**Directions**
Using the data below, gather each line that includes the word "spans".

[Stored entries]
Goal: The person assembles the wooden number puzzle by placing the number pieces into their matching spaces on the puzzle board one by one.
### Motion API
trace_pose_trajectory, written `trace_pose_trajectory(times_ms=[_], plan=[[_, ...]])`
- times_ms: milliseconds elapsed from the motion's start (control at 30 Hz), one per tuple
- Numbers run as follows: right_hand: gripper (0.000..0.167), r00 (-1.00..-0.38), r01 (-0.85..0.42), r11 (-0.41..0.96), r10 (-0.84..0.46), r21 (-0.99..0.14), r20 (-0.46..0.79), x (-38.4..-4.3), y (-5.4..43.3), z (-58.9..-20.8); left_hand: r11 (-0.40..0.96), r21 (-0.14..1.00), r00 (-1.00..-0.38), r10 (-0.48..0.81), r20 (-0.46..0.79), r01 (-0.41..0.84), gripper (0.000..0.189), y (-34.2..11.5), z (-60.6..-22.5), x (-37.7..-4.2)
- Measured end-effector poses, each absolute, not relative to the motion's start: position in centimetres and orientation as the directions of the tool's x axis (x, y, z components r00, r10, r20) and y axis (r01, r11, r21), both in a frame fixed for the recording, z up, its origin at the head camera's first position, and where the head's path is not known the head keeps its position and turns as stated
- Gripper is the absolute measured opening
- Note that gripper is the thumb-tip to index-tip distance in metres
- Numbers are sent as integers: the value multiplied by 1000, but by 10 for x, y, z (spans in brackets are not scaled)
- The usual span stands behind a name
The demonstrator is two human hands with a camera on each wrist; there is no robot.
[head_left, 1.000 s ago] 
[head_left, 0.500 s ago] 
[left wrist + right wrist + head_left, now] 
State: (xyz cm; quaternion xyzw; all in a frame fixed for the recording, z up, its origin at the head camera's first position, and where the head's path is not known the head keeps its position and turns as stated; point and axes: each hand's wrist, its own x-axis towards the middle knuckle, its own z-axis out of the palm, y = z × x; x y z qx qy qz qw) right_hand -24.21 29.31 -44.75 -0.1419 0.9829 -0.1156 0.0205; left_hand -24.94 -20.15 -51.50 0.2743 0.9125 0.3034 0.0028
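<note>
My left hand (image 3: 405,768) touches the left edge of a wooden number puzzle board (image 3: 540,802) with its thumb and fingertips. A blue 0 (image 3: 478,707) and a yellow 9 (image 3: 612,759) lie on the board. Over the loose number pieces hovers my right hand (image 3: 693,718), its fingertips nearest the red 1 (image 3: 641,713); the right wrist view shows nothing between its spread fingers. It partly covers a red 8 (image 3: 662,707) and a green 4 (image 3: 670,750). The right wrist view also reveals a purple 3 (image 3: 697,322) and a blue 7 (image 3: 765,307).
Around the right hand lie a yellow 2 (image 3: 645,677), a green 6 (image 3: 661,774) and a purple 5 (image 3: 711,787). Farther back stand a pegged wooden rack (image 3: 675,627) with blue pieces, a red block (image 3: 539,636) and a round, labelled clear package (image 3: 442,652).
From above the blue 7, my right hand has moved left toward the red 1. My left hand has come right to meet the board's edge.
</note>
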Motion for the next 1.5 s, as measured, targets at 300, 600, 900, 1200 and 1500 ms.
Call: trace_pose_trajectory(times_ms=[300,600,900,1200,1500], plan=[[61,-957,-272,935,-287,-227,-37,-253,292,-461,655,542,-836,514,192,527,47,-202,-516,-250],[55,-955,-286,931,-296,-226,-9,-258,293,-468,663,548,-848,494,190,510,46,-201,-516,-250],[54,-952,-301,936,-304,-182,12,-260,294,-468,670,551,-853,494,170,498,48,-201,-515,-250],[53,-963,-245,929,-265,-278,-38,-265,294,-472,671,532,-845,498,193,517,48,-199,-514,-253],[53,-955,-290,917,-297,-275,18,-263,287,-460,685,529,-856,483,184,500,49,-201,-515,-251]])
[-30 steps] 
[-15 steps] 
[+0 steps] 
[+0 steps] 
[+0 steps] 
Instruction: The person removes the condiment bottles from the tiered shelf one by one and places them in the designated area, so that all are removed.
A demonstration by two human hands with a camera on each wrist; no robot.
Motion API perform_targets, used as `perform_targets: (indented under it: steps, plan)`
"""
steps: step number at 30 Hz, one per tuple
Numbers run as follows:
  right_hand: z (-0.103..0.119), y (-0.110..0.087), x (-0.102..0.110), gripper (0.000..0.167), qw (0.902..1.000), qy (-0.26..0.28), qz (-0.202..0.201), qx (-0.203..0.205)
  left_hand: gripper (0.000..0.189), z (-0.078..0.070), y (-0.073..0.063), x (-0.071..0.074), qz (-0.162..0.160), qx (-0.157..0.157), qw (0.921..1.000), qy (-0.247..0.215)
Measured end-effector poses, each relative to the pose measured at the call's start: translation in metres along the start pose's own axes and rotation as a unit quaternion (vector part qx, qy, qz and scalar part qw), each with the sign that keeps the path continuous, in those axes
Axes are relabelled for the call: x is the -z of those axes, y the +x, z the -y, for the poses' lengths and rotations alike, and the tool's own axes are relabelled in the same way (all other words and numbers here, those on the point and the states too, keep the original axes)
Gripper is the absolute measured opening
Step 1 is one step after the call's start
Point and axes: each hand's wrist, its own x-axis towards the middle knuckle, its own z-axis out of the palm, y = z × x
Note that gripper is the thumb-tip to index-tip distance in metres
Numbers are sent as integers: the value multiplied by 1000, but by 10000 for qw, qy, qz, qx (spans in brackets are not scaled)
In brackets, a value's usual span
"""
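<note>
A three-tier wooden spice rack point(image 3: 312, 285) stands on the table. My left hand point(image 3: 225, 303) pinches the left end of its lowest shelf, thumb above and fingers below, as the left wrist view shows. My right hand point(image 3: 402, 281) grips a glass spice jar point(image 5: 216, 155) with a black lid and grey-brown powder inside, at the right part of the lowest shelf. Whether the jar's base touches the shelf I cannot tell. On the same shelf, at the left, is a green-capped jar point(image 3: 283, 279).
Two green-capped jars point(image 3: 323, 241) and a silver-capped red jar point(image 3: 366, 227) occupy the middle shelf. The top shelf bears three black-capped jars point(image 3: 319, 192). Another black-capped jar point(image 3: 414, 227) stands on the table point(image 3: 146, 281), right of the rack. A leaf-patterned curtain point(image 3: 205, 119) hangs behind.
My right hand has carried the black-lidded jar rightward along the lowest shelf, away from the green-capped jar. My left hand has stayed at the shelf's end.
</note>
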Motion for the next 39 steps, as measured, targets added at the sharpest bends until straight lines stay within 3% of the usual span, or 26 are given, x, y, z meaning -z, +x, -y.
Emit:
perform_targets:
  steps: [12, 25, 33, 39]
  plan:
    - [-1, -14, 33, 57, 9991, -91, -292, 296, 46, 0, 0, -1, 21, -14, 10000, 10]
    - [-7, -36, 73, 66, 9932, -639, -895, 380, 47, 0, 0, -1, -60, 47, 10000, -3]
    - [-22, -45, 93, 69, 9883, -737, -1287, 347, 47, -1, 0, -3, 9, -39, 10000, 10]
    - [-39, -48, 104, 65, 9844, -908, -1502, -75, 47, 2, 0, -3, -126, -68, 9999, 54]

**Output for this task**
- Numbers are sent as integers: the value multiplied by 1000, but by 10 for x, y, z (spans in brackets are not scaled)
Numbers are sent as integers: the value multiplied by 1000, but by 10000 for qw, qy, qz, qx (spans in brackets are not scaled)

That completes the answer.